#### WORK TO BE COMPLETED
For the material that follows, return exactly the lines from the one with "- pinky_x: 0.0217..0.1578" through the one with "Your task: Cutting", both ends included.
*** Opening of DATASET RECORDS ***
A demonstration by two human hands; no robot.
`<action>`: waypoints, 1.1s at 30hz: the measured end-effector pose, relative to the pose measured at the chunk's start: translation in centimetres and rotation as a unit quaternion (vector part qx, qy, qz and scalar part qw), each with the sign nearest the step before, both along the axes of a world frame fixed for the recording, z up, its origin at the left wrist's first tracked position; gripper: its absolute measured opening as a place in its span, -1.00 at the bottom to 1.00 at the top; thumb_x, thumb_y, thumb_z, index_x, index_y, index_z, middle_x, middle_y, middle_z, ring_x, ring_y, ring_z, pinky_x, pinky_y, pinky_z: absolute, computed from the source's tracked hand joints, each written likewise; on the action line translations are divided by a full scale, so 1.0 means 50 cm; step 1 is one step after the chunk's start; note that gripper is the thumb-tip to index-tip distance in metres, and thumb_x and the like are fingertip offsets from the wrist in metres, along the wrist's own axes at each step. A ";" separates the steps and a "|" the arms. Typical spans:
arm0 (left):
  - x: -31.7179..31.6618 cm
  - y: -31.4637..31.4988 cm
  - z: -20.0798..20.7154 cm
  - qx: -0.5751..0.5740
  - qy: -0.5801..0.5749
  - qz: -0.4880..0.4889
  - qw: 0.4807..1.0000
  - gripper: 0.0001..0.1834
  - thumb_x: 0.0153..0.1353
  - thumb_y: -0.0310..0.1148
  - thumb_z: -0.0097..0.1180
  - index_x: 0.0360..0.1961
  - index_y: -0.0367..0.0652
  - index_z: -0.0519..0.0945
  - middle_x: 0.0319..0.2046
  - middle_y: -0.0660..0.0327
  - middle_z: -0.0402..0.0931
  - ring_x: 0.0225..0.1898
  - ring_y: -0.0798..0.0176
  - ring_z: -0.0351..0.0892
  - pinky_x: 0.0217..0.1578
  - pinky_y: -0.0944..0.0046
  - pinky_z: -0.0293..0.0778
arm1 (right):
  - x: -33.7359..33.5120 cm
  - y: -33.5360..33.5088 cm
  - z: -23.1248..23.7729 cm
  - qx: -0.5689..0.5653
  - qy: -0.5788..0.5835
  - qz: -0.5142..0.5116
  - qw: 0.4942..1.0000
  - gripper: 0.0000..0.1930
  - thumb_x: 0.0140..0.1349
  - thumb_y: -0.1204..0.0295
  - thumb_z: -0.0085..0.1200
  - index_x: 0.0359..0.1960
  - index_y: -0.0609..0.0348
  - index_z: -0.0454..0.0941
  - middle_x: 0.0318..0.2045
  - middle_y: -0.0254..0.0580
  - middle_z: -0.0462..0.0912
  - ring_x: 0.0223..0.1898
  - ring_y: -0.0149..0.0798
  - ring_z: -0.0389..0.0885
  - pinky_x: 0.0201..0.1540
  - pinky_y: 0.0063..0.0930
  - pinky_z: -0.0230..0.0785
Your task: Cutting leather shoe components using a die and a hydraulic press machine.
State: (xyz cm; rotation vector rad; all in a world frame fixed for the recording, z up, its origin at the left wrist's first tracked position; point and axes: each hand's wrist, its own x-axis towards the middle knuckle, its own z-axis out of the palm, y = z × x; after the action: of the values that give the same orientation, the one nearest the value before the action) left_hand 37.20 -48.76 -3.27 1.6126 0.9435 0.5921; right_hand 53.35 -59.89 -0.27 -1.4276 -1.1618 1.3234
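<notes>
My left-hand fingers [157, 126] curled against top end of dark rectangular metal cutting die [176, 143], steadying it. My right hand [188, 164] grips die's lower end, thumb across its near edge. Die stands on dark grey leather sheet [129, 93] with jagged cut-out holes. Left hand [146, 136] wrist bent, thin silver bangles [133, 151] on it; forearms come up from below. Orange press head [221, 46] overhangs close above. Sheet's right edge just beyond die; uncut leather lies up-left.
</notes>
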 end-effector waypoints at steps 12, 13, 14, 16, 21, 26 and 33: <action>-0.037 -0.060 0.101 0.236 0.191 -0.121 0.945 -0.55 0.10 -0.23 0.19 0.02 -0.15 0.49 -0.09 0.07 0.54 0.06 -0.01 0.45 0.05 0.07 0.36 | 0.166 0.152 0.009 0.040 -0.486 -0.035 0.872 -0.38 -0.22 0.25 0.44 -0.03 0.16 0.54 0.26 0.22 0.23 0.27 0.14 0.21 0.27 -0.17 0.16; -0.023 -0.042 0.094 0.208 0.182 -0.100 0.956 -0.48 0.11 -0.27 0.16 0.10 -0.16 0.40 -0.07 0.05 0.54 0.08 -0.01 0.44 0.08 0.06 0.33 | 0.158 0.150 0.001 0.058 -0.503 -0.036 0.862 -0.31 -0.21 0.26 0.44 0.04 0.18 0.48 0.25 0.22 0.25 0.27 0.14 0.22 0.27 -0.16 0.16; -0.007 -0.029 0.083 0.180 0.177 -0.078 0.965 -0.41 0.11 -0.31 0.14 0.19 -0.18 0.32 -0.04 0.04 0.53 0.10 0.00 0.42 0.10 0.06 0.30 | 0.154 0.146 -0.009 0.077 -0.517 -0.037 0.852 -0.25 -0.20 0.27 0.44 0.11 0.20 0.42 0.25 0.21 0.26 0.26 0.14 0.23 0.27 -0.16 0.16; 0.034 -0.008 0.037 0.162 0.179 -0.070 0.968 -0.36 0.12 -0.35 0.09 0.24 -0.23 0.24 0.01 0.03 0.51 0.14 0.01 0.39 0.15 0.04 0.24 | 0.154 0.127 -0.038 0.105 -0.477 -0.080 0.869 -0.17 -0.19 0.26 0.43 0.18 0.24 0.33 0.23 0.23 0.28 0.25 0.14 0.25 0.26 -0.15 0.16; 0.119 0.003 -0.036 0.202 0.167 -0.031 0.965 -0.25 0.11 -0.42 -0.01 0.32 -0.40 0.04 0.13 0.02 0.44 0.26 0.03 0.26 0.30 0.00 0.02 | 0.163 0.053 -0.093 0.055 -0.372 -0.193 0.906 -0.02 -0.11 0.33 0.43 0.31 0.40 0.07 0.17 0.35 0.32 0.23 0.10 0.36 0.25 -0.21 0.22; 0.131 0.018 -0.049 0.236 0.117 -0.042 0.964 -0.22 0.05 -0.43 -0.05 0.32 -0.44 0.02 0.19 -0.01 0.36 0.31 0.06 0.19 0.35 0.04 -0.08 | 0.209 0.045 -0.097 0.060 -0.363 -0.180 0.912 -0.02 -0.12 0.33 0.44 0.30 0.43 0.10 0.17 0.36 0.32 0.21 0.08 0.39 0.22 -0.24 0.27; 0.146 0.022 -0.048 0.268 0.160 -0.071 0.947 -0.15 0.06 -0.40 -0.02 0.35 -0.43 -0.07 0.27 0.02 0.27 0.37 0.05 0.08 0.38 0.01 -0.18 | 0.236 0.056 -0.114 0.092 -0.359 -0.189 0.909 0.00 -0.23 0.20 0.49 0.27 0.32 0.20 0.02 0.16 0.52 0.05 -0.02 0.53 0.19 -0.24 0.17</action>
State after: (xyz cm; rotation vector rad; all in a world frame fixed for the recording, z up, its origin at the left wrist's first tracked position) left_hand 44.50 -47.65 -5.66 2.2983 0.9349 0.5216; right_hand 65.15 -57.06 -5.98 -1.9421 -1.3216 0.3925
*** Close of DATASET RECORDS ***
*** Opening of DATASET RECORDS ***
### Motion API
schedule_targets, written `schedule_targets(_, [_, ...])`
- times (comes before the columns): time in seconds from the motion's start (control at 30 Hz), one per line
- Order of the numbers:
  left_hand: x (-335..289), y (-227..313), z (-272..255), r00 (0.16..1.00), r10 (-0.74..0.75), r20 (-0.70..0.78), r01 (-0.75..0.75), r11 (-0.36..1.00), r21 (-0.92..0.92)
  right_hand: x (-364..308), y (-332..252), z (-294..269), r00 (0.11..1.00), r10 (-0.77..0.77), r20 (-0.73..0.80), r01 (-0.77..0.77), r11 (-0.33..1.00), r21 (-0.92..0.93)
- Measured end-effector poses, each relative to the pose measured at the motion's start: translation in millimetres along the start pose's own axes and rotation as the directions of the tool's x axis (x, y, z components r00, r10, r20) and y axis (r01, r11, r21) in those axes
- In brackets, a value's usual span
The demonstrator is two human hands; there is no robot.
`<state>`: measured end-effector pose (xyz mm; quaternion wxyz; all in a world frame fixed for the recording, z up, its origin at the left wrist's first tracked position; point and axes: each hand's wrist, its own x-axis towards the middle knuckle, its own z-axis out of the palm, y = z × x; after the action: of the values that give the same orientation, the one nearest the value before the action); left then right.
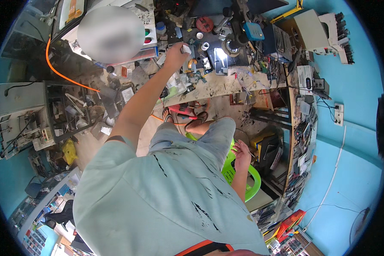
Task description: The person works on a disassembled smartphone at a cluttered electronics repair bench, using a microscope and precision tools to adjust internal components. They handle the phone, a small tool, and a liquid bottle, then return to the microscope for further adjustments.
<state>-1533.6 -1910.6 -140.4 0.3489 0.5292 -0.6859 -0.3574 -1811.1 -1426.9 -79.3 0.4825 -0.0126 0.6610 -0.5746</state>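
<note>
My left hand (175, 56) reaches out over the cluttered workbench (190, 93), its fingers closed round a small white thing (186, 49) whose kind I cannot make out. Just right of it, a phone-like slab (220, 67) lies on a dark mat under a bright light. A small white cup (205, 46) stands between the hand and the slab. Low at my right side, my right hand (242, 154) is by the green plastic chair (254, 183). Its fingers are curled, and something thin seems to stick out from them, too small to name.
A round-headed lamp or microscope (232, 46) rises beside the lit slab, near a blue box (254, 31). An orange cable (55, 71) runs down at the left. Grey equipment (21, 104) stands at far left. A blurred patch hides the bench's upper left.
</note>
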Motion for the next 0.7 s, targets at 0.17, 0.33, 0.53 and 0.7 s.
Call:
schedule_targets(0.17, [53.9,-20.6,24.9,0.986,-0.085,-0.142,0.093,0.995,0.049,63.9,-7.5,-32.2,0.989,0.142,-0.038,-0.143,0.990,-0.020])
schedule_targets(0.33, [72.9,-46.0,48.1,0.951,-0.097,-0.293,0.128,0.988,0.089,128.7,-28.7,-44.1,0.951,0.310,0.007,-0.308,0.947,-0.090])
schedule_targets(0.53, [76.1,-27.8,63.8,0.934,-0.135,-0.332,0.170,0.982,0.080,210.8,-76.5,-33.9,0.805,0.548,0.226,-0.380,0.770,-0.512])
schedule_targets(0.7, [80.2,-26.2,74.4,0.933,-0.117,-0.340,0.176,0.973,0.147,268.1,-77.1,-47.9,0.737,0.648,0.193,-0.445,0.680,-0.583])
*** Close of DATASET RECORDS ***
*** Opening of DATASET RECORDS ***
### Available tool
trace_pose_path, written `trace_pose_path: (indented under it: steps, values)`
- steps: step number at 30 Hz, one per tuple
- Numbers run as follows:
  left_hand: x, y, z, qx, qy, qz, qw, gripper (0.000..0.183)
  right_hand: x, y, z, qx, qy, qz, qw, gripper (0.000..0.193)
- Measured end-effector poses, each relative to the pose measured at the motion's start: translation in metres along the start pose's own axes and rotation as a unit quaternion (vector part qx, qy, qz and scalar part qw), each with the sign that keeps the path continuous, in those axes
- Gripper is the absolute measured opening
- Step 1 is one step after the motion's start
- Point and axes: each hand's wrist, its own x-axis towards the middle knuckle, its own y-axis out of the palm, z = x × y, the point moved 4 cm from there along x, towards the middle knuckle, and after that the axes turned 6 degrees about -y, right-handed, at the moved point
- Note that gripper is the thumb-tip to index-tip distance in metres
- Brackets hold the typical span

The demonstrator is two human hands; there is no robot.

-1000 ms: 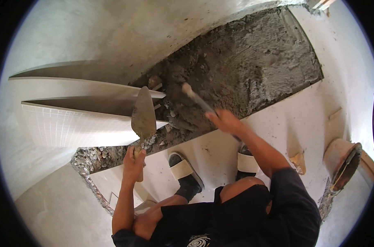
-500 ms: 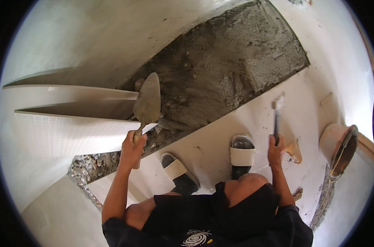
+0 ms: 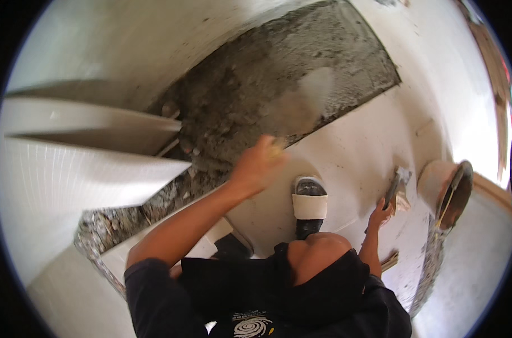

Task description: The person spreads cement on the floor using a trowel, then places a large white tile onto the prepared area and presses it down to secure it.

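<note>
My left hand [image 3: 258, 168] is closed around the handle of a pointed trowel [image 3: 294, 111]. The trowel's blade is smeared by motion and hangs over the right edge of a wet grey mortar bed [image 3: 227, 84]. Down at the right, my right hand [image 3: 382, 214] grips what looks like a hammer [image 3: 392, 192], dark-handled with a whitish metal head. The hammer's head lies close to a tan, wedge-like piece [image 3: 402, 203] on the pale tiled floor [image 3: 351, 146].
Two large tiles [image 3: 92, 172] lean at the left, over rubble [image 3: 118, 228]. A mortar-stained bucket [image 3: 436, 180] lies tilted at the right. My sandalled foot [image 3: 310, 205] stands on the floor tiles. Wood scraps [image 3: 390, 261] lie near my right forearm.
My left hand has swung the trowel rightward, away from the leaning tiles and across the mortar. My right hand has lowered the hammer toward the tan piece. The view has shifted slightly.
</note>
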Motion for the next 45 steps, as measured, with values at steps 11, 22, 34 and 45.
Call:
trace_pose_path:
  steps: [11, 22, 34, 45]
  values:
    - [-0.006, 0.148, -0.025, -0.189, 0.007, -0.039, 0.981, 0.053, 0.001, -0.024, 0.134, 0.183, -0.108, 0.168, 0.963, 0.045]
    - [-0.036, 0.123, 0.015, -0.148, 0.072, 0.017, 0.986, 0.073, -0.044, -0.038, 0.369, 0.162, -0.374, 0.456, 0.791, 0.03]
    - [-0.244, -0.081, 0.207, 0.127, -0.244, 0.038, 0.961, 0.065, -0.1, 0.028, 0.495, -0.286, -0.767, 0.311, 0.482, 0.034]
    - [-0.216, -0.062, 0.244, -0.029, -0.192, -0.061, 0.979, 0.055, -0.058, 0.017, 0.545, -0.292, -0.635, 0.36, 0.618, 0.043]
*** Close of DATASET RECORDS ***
#### REPLY TO THE EXERCISE
  - pinky_x: 0.0217..0.1578
  - pinky_y: -0.0944..0.0046
  - pinky_z: -0.0293..0.0778
arm1 (right):
  - x: -33.7359..33.5120 cm
  - y: -33.5360..33.5088 cm
  - z: -23.1248..23.7729 cm
  - qx: -0.5689..0.5653
  - qy: -0.5788..0.5835
  - qz: -0.5142..0.5116
  - qw: 0.4942..1.0000
  - gripper: 0.0000..0.1930
  - thumb_x: 0.0140..0.1349
  - thumb_y: -0.1204..0.0295
  - thumb_z: -0.0085..0.1200
  - index_x: 0.0359..0.1960
  - index_y: -0.0609..0.0348
  - index_z: -0.0454..0.0941
  - middle_x: 0.0318..0.2045
  - middle_y: -0.0254..0.0580
  - middle_z: -0.0462..0.0912
  - ring_x: 0.0223..0.1898
  - ring_y: -0.0149..0.0798
  - ring_z: -0.0389..0.0885
  - pinky_x: 0.0201..0.1540
  - pinky_y: 0.0063..0.0930
  - pinky_z: -0.0230..0.0785
Your task: Cutting leather shoe components using a die and a hydraulic press machine.

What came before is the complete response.